Dont sort in parallel or Keep everything in sequential if the # of records is less than 1m. Just designate ids for all the records and get the first and last records as per the requirements. you can use src stage, transformer, agg (find min & max), move those 2 records to the tgt stg.

I hope it helps.

jwiles · Post by **jwiles** » Wed Apr 25, 2012 2:31 pm

the two sorts sort on 70 columns

As you have partitioning set to Auto, it is likely partitioning on all 70 columns. If I understand your description correctly (grouping on first 5, first 10, and so on to first 70), auto partitioning will not work for your logic in the transformers, which is why your results are incorrect when you run the job in parallel.

If all of your groups have the first 5 key columns in common (always the same first 5), set your partitioning to Hash (on the two sorts) and select only those 5 columns as your partition keys. Set partitioning to Same on the two transformers. You should be ok to leave partitioning set to Auto elsewhere. Try running the job in parallel after this.

Worst case will be to run the job in a single partition, which you already know is working.

Regards,

pdntsap · Post by **pdntsap** » Wed Apr 25, 2012 3:25 pm

If all of your groups have the first 5 key columns in common (always the same first 5), set your partitioning to Hash (on the two sorts) and select only those 5 columns as your partition keys.
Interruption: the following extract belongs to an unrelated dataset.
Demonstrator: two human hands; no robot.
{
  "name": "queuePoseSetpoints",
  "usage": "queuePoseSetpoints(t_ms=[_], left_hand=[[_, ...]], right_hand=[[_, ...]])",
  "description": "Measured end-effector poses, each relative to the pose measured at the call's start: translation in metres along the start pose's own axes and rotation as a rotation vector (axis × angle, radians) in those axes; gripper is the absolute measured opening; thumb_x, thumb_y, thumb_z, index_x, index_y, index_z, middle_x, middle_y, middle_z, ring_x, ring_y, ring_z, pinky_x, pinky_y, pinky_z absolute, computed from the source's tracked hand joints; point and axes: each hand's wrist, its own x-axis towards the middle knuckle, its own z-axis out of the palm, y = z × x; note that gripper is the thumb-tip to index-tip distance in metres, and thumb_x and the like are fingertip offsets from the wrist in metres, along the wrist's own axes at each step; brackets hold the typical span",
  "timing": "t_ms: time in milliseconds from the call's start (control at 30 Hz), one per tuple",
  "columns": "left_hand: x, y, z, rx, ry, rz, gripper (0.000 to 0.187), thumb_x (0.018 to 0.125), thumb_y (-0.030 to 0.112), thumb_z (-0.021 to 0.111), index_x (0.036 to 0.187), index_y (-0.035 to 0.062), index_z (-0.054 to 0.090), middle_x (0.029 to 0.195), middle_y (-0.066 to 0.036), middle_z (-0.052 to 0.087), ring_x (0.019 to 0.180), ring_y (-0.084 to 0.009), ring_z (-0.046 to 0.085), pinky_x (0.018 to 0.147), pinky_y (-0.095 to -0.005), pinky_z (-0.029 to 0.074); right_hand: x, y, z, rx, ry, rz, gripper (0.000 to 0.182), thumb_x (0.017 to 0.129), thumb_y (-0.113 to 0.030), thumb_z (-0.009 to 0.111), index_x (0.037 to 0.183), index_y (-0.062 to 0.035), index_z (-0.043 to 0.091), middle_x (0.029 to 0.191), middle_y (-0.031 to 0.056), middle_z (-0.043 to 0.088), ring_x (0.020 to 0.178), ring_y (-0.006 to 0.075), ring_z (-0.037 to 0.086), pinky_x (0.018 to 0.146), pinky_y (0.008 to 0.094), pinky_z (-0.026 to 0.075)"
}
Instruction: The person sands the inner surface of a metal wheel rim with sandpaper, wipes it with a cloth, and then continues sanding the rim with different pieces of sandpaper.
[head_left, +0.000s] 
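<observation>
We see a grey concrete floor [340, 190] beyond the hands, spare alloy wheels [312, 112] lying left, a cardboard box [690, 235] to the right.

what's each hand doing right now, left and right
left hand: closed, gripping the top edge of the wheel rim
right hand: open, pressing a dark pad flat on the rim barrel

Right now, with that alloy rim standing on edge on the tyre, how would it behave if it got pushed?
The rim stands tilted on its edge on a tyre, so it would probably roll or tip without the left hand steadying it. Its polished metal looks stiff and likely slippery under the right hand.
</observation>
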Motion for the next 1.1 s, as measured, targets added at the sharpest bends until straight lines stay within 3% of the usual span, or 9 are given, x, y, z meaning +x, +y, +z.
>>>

Set partitioning to Same on the two transformers. You should be ok to leave partitioning set to Auto elsewhere. Try running the job in parallel after this.

I will try this method and thanks for the suggestion.

Worst case will be to run the job in a single partition, which you already know is working.

Dont sort in parallel or Keep everything in sequential if the # of records is less than 1m

We have to deal with millions of records and I hope I can make the solution suggested above work and run the whole job in parallel.